TRY IT:
Every line below needs to be reproduced exactly.

INFORMATION PROVIDED:
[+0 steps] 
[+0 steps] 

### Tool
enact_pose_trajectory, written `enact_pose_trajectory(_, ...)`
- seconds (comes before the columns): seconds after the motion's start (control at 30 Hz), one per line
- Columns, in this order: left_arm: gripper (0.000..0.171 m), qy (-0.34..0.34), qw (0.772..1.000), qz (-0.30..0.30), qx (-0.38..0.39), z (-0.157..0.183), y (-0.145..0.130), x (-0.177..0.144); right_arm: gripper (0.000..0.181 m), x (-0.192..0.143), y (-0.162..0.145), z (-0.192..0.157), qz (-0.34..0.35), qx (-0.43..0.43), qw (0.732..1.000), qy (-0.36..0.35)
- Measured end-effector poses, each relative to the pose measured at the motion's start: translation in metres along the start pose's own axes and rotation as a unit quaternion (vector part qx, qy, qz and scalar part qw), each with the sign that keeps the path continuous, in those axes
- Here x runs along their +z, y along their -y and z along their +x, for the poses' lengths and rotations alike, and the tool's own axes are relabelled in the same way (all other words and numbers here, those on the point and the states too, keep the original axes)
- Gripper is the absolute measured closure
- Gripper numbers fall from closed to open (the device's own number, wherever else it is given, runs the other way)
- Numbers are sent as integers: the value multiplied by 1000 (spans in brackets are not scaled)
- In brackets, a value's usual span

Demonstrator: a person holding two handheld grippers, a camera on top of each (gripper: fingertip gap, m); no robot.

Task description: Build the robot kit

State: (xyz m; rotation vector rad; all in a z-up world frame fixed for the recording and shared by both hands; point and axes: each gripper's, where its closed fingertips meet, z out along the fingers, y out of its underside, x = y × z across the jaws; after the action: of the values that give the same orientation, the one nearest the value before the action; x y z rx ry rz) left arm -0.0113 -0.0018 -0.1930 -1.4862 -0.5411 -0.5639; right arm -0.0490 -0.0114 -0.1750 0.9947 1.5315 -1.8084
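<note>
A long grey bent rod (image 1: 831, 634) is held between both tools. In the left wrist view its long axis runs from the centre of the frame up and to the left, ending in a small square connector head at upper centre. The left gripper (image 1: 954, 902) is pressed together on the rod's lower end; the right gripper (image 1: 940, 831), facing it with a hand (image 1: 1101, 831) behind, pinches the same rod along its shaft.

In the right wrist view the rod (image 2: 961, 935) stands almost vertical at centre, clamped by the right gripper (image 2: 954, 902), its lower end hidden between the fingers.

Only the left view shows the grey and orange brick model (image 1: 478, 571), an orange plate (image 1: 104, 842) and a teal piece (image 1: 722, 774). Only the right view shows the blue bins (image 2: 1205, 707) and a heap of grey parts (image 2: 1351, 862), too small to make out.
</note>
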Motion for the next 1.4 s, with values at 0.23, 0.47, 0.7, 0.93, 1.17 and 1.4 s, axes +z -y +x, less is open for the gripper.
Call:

ANSWER TO THIS PROBLEM:
[+0 steps] 
[+0 steps] 

### Tool
enact_pose_trajectory, written `enact_pose_trajectory(_, ...)`
- seconds (comes before the columns): seconds after the motion's start (control at 30 Hz), one per line
- Columns, in this order: left_arm: gripper (0.000..0.171 m), qy (-0.34..0.34), qw (0.772..1.000), qz (-0.30..0.30), qx (-0.38..0.39), z (-0.157..0.183), y (-0.145..0.130), x (-0.177..0.144); right_arm: gripper (0.000..0.181 m), x (-0.192..0.143), y (-0.162..0.145), z (-0.192..0.157), qz (-0.34..0.35), qx (-0.43..0.43), qw (0.732..1.000), qy (-0.36..0.35)
- Measured end-effector poses, each relative to the pose measured at the motion's start: translation in metres along the start pose's own axes and rotation as a unit quaternion (vector part qx, qy, qz and scalar part qw), each with the sign that keeps the path continuous, in those axes
- Here x runs along their +z, y along their -y and z along their +x, for the poses' lengths and rotations alike, and the tool's own axes are relabelled in the same way (all other words and numbers here, those on the point and the states too, keep the original axes)
- Gripper is the absolute measured closure
- Gripper numbers fall from closed to open (the device's own number, wherever else it is given, runs the other way)
- Numbers are sent as integers: the value multiplied by 1000 (spans in brackets are not scaled)
- In brackets, a value's usual span

Demonstrator: a person holding two handheld grippers, a camera on top of each (gripper: fingertip gap, m); no robot.

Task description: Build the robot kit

State: (xyz m; rotation vector rad; all in a z-up world frame fixed for the recording and shared by both hands; point and axes: each gripper's, where its closed fingertips meet, z out along the fingers, y out of its underside, x = y × z across the jaws; after the action: of the values that give the same orientation, the one nearest the value before the action; x y z rx ry rz) left arm -0.0113 -0.0018 -0.1930 -1.4862 -0.5411 -0.5639; right arm -0.0490 -0.0114 -0.1750 0.9947 1.5315 -1.8084
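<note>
A long grey bent rod (image 1: 831, 634) is held between both tools. In the left wrist view its long axis runs from the centre of the frame up and to the left, ending in a small square connector head at upper centre. The left gripper (image 1: 954, 902) is pressed together on the rod's lower end; the right gripper (image 1: 940, 831), facing it with a hand (image 1: 1101, 831) behind, pinches the same rod along its shaft.

In the right wrist view the rod (image 2: 961, 935) stands almost vertical at centre, clamped by the right gripper (image 2: 954, 902), its lower end hidden between the fingers.

Only the left view shows the grey and orange brick model (image 1: 478, 571), an orange plate (image 1: 104, 842) and a teal piece (image 1: 722, 774). Only the right view shows the blue bins (image 2: 1205, 707) and a heap of grey parts (image 2: 1351, 862), too small to make out.
</note>
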Motion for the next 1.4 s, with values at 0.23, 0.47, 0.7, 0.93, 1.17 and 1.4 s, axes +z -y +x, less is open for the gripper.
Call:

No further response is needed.